Task brief: Output only the lines of the entries that follow, starting at the one with "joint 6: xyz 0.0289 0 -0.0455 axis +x" and running down to the one with "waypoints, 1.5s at", both included and unchanged.

[Records from a data source]
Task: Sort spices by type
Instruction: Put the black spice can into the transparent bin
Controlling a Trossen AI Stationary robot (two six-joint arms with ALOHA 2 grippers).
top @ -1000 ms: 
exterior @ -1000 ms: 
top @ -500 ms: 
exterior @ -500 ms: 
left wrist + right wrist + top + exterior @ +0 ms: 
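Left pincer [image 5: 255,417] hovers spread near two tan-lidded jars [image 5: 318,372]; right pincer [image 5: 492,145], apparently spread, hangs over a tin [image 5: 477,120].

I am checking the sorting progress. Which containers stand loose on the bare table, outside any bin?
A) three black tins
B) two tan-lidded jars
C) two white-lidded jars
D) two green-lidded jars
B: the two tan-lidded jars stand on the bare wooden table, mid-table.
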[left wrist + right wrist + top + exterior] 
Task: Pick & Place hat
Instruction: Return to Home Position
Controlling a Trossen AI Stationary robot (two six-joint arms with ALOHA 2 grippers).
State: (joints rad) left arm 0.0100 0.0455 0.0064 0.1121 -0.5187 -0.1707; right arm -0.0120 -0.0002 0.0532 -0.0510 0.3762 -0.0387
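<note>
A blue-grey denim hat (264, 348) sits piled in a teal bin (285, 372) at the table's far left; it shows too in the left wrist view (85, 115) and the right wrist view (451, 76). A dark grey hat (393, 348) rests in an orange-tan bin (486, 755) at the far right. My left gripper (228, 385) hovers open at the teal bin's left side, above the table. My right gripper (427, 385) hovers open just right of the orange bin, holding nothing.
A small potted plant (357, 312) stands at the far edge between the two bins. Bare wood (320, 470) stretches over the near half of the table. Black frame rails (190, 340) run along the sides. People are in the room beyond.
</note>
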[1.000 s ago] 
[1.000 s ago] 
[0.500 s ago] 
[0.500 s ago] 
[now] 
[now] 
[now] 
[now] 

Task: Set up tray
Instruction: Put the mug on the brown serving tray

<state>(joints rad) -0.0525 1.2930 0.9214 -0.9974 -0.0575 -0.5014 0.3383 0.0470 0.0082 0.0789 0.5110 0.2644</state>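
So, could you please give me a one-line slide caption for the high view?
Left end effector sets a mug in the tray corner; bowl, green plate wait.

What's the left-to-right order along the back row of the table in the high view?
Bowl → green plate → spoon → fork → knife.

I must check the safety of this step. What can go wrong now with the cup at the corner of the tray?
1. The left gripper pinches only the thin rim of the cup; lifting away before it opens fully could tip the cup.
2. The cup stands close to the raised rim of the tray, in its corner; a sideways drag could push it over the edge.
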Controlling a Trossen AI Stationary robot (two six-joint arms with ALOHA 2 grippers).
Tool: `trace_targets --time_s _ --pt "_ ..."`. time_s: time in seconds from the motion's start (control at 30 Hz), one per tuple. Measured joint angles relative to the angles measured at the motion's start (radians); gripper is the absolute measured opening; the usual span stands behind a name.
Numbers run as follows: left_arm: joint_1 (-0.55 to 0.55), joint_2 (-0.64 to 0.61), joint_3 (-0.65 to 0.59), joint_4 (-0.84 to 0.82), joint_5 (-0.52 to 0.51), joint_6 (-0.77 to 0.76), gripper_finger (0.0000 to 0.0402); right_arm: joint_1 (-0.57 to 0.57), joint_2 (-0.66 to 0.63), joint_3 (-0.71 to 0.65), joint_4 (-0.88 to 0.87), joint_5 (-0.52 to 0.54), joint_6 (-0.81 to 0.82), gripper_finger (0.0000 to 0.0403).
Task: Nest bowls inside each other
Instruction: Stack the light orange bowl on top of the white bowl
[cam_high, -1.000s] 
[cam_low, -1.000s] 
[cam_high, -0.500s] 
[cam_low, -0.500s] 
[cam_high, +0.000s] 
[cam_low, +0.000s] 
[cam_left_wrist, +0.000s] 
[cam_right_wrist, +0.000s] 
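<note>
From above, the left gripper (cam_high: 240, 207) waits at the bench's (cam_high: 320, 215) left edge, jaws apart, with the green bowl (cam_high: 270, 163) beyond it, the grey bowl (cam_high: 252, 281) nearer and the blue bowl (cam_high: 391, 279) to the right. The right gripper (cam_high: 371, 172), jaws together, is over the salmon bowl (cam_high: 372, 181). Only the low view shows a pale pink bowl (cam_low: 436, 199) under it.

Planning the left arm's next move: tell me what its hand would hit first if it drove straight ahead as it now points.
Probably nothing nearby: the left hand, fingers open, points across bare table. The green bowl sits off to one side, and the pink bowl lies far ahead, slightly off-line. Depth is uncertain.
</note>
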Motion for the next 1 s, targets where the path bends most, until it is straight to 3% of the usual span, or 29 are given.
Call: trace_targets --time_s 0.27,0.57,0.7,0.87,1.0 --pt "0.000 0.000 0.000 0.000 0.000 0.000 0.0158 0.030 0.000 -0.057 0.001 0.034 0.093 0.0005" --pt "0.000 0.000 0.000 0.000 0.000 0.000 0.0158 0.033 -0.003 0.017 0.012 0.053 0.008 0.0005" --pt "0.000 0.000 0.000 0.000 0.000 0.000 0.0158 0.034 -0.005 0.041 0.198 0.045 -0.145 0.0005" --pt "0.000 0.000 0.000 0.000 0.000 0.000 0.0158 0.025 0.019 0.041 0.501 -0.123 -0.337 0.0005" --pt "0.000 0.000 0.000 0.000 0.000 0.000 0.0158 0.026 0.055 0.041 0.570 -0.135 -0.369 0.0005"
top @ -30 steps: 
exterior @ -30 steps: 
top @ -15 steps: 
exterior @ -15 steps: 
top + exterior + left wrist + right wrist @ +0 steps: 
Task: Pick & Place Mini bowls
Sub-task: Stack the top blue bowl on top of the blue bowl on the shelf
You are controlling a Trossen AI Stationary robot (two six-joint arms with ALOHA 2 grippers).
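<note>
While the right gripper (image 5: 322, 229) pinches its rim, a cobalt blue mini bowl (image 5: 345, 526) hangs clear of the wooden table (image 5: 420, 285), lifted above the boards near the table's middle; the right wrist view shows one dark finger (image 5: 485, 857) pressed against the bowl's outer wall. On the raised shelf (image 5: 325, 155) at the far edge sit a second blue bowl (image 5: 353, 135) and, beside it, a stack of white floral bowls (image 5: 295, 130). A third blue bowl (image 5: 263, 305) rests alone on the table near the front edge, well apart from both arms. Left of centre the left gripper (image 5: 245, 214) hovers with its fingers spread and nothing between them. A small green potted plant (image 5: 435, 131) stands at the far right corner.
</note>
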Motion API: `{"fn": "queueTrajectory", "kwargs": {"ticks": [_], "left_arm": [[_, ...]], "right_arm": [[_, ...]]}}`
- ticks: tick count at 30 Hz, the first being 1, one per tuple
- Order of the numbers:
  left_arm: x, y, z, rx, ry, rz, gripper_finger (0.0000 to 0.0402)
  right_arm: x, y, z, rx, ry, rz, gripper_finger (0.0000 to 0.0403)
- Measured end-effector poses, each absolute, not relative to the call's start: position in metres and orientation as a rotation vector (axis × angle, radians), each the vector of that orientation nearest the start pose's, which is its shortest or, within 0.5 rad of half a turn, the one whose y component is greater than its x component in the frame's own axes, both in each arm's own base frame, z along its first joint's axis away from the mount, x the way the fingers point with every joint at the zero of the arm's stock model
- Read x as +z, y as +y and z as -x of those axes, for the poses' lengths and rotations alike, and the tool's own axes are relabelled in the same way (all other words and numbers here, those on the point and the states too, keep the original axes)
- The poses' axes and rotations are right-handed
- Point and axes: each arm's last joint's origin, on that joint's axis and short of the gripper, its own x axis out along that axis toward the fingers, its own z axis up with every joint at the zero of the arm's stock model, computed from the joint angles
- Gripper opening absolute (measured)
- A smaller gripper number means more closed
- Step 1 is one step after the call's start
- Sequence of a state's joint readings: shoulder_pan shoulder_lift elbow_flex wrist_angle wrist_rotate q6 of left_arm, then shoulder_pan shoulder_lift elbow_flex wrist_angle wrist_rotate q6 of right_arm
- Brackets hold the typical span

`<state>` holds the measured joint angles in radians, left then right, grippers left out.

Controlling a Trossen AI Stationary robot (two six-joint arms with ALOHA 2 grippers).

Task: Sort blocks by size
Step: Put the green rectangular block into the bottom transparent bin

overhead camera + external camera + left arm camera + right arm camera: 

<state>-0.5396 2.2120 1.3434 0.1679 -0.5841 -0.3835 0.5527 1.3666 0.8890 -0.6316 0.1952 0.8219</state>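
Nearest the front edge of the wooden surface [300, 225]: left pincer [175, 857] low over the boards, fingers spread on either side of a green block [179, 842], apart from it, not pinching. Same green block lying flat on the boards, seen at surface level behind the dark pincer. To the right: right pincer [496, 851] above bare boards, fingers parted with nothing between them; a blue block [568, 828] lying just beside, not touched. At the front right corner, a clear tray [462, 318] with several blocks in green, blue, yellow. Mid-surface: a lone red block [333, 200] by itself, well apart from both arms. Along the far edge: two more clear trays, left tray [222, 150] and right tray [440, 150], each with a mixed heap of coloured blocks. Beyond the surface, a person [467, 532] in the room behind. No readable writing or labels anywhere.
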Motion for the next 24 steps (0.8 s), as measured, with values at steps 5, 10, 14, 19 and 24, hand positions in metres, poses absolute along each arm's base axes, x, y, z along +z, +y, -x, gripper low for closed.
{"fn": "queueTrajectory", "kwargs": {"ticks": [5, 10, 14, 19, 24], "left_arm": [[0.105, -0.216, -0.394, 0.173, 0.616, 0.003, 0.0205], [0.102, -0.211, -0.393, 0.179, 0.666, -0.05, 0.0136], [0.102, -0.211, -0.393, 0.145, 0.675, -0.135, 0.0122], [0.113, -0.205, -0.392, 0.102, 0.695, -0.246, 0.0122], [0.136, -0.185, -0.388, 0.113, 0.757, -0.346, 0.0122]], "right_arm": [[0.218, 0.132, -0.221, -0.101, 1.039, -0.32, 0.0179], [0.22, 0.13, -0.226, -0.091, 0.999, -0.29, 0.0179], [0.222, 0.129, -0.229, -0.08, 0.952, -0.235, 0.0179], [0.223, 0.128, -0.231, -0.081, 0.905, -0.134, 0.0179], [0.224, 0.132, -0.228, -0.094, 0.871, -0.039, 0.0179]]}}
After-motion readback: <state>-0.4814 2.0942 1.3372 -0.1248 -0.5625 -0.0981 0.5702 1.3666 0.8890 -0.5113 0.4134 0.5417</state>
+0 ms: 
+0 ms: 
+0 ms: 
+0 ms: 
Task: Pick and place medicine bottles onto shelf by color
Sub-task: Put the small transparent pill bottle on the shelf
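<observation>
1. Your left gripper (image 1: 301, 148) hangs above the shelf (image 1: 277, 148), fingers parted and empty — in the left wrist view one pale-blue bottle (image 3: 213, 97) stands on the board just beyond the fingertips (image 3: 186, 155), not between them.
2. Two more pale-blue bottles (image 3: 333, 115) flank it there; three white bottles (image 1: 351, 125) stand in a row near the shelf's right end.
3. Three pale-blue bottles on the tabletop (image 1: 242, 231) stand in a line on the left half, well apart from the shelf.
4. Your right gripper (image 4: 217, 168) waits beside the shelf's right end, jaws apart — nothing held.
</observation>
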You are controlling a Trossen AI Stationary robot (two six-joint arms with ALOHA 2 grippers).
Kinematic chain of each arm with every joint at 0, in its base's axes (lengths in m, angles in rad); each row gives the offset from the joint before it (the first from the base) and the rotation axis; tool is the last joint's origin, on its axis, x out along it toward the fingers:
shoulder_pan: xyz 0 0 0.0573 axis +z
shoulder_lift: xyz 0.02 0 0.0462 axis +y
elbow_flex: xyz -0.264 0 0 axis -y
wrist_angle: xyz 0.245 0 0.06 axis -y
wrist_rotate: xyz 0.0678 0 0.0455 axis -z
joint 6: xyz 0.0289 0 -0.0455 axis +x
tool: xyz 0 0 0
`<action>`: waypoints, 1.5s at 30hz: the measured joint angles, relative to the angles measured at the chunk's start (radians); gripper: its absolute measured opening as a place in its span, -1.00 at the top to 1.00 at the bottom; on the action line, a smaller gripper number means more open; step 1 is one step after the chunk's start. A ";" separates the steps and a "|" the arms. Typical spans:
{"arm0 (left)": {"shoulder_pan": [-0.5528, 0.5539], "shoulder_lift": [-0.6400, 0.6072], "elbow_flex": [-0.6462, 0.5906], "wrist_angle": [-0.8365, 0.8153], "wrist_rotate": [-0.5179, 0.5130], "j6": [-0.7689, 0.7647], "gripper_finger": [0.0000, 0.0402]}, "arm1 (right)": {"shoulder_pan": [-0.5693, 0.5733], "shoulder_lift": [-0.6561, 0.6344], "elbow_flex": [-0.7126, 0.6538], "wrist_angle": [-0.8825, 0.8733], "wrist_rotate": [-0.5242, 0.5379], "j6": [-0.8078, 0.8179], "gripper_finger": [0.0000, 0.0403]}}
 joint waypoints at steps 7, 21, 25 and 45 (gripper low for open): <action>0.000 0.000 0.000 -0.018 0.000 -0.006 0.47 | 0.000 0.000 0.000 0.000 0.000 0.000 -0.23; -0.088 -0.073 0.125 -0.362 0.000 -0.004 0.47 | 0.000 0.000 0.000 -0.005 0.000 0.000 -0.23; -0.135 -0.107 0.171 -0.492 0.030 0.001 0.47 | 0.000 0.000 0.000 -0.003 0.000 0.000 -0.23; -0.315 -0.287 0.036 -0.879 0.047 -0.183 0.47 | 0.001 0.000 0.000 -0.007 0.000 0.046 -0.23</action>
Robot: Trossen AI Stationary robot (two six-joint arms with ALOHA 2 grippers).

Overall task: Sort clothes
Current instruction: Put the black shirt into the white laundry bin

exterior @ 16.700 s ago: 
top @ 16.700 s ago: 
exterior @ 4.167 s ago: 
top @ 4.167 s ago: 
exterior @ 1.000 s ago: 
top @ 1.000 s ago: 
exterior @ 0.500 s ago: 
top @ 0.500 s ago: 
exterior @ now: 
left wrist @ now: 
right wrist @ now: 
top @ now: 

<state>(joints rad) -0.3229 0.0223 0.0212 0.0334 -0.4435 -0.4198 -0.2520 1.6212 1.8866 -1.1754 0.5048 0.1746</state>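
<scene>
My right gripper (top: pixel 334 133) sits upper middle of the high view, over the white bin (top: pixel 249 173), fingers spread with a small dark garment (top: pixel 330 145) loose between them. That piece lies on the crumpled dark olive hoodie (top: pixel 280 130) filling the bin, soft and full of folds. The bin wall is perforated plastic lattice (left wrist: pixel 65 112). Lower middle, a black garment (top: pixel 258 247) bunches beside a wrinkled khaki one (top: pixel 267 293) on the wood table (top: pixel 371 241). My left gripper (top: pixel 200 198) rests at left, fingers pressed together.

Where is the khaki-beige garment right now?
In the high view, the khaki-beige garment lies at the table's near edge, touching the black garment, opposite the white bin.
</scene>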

Solved problem:
joint 6: xyz 0.0289 0 -0.0455 axis +x
tool: xyz 0 0 0
`<action>`: waypoints, 1.5s at 30hz: the measured joint angles, relative to the angles measured at the chunk's start (radians); gripper: its absolute measured opening as a place in its span, -1.00 at the top to 1.00 at the bottom; on the action line, a smaller gripper number means more open; step 1 is one step after the chunk's start. A ";" separates the steps and a "|" the arms. Typical spans:

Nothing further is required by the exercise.